> _Task_:
What follows is a listing; restate every line of it word for word.
Raw data Start Marker
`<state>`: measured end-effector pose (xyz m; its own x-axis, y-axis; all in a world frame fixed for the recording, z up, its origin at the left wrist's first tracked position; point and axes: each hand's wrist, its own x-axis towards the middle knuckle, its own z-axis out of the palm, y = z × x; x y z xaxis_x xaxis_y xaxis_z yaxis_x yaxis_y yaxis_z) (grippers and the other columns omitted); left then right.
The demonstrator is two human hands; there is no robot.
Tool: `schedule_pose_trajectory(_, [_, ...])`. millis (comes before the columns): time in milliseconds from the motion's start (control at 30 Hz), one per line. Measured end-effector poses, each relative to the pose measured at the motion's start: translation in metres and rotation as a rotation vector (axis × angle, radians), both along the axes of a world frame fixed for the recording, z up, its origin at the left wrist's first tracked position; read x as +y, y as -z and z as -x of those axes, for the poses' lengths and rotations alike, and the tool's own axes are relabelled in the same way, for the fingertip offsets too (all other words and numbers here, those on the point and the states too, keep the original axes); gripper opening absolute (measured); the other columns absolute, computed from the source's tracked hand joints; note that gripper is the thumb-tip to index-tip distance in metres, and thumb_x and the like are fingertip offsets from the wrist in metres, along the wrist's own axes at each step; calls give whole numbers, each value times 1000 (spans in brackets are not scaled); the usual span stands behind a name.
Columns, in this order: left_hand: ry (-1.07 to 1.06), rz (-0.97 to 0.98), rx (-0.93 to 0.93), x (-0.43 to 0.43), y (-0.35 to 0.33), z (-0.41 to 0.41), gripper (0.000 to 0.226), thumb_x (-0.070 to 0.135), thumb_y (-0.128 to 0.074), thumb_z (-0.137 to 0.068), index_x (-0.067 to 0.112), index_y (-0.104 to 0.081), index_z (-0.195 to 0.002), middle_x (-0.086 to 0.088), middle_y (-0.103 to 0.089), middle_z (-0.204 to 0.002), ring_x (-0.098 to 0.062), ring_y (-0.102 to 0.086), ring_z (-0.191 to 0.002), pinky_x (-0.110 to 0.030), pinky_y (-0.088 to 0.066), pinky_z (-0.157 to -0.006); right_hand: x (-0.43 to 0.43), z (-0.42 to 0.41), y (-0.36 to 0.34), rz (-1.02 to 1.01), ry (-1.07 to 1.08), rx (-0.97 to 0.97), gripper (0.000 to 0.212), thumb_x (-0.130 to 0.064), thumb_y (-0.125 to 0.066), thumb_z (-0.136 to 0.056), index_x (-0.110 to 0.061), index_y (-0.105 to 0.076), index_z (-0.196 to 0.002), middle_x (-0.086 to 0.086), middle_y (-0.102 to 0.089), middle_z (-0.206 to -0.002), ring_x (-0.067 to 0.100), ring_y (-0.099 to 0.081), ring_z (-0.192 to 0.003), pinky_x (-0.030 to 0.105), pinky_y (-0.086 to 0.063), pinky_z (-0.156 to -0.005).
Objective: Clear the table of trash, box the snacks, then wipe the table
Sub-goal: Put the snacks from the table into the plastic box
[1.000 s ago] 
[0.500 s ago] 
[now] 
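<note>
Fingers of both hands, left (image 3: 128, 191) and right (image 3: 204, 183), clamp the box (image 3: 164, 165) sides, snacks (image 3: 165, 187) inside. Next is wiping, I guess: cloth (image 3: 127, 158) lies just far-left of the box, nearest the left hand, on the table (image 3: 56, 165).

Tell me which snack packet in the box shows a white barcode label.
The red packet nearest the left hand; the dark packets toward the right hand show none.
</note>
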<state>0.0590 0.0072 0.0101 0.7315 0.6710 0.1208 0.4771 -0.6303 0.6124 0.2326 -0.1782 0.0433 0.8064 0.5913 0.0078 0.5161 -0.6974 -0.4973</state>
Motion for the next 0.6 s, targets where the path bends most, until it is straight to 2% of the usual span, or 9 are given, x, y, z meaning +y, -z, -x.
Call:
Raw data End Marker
> _Response to the exercise_:
`<state>`: measured end-effector pose (xyz m; its own x-axis, y-axis; all in a world frame fixed for the recording, z up, its origin at the left wrist's first tracked position; point and axes: each hand's wrist, its own x-axis towards the middle knuckle, its own z-axis out of the palm, y = z × x; x y z xaxis_x xaxis_y xaxis_z yaxis_x yaxis_y yaxis_z) (grippers and the other columns omitted); left then right.
The demonstrator is two human hands; there is no robot.
Tool: `schedule_pose_trajectory(_, [_, ...])`. millis (comes before the columns): time in milliseconds from the motion's start (control at 30 Hz), one per line. Measured end-effector poses, each relative to the pose measured at the motion's start: translation in metres and rotation as a rotation vector (axis × angle, radians), both along the axes of a world frame fixed for the recording, z up, its origin at the left wrist's first tracked position; read x as +y, y as -z and z as -x of those axes, for the poses' lengths and rotations alike, and the tool's own axes are relabelled in the same way, for the fingertip offsets too (all other words and numbers here, those on the point and the states too, keep the original axes); gripper opening absolute (measured); the other columns absolute, computed from the source's tracked hand joints; note that gripper is the thumb-tip to index-tip distance in metres, and thumb_x and the like are fingertip offsets from the wrist in metres, along the wrist's own axes at each step; calls give whole numbers, each value times 1000 (spans in brackets are not scaled); the usual span stands behind a name.
Columns, in this order: left_hand: ry (-1.07 to 1.06), rz (-0.97 to 0.98), rx (-0.93 to 0.93), x (-0.43 to 0.43), y (-0.35 to 0.33), z (-0.41 to 0.41), gripper (0.000 to 0.226), thumb_x (-0.070 to 0.135), thumb_y (-0.128 to 0.074), thumb_z (-0.137 to 0.068), index_x (-0.067 to 0.112), index_y (-0.104 to 0.081), index_z (-0.195 to 0.002), middle_x (-0.086 to 0.088), middle_y (-0.103 to 0.089), middle_z (-0.204 to 0.002), ring_x (-0.098 to 0.062), ring_y (-0.102 to 0.086), ring_z (-0.191 to 0.002), pinky_x (-0.110 to 0.030), pinky_y (-0.088 to 0.066), pinky_z (-0.157 to -0.006); right_hand: x (-0.43 to 0.43), z (-0.42 to 0.41), y (-0.36 to 0.34), rz (-1.02 to 1.01), ry (-1.07 to 1.08), rx (-0.97 to 0.97), gripper (0.000 to 0.212), thumb_x (-0.130 to 0.064), thumb_y (-0.125 to 0.066), thumb_z (-0.136 to 0.056), index_x (-0.110 to 0.061), index_y (-0.105 to 0.076), index_z (-0.196 to 0.002), middle_x (-0.086 to 0.086), middle_y (-0.102 to 0.089), middle_z (-0.206 to -0.002), ring_x (-0.067 to 0.100), ring_y (-0.099 to 0.081), ring_z (-0.192 to 0.003), pinky_x (-0.030 to 0.105), pinky_y (-0.086 to 0.063), pinky_z (-0.156 to -0.005).
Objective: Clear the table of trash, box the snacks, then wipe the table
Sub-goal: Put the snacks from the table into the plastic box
[1.000 s ago] 
[0.500 s ago] 
[now] 
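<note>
Fingers of both hands, left (image 3: 128, 191) and right (image 3: 204, 183), clamp the box (image 3: 164, 165) sides, snacks (image 3: 165, 187) inside. Next is wiping, I guess: cloth (image 3: 127, 158) lies just far-left of the box, nearest the left hand, on the table (image 3: 56, 165).

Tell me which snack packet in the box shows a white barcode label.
The red packet nearest the left hand; the dark packets toward the right hand show none.
</note>
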<state>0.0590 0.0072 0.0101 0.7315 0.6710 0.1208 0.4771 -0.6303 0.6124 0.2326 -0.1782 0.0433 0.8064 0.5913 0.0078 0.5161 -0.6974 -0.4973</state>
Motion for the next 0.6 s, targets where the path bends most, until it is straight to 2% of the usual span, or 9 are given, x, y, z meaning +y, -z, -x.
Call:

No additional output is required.